The General Convention of Universalists
for the New England States and others, at that time the highest official
body in our order, in 1803, adopted and published the following, not as
binding on the faith of its members but as declarative of our sentiments.
No alterations have been necessary, neither have any been made in it,
since that period. It is, therefore, submitted to the reader as an
official and correct declaration of the faith of our denomination at
large, wherever it is known to exist, whether under the name of
Salvationist, Restorationist, Christian Friends, or the more common and
more appropriate one for all believers in impartial and universal grace,
"1. We believe that the Holy Scriptures
of the Old and New Testaments contain a revelation of the character of
God, and of the duty, interest and final destination, of mankind.
"2. We believe there is one God, whose
nature is love; revealed in one Lord Jesus Christ, by one Holy Spirit of
Grace, who will finally restore the whole family of mankind to holiness
"3. We believe that holiness and true
happiness are inseparably connected; and that believers ought to maintain
order, and practise good works, for these things are good and profitable
"This general declaration of the general
belief of our whole order, it will be seen, allows great latitude of
opinion on minor points, while it especially states our sentiments on all
points most important and useful to all Christians."

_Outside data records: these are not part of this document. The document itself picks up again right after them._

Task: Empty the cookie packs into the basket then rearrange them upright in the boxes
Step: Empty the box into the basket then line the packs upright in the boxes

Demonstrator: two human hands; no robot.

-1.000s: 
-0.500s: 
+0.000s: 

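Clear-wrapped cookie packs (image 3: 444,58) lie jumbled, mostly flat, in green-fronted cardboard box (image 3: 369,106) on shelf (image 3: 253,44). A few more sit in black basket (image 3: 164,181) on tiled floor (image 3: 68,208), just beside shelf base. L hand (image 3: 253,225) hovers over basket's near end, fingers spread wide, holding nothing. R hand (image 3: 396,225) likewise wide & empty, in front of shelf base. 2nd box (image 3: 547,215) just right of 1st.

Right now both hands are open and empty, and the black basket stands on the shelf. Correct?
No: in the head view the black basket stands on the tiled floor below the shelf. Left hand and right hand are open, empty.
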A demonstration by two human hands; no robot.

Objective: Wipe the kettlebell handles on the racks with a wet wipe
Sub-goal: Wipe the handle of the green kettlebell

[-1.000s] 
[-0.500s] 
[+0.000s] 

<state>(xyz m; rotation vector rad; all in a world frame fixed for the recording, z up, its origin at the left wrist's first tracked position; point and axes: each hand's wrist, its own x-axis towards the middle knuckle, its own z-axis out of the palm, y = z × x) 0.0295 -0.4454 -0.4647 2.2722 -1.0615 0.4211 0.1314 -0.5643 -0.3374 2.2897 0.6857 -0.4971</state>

Lest it should be thought that the above
Profession of Faith is too brief, and not sufficiently expressive of our
views on all points connected with the Christian religion we here insert a
form of faith which was drawn up by Rev. D. Skinner, and which has been
published and extensively circulated in the United States; promising,
however, that we do not consider this creed as binding on the consciences
of our fellow-men, but as "a mere general declaration not of the things
which must be believed, but of the things that are believed among us." To
obtain the fellowship of our denomination it is only necessary that the
individual should believe in one God; in Jesus Christ as the Son of God
and the Saviour of the world; in the authority of the Bible; and that he
should possess a good moral character.
Article I. Concerning
We believe in one, only living and true God; that he is a pure
spirit, self-existent, immutable, eternal, infinite in wisdom, power and
goodness, and possesses every natural and moral perfection which can
render his character amiable, lovely, reverend and adorable; that he is
the Creator, Upholder, Benefactor and moral Governor, of the universe;
that he stands in the relation of Father to all mankind; that, as he hath
made of one blood all nations of men to dwell on the face of the earth, we
are his offspring, all have one Father, one God hath created us; that
though there be that are called gods, whether in heaven or in earth (as
there be gods many, and lords ), yet to us there is but one God, the
Father, of whom are all things, and we in him; that God is love, good unto
all, and his tender mercies are over all his works; that he loveth all the
things that are, and abhorreth nothing that his hands have made, for he
never would have created anything to have hated it; that he is a just God
and a Saviour, who will have all men to be saved, and come to the
knowledge of the truth; that he worketh all things after the counsel of
his own will; that all his attributes harmonize; that in him mercy and
truth have met together, righteousness and peace have embraced each other.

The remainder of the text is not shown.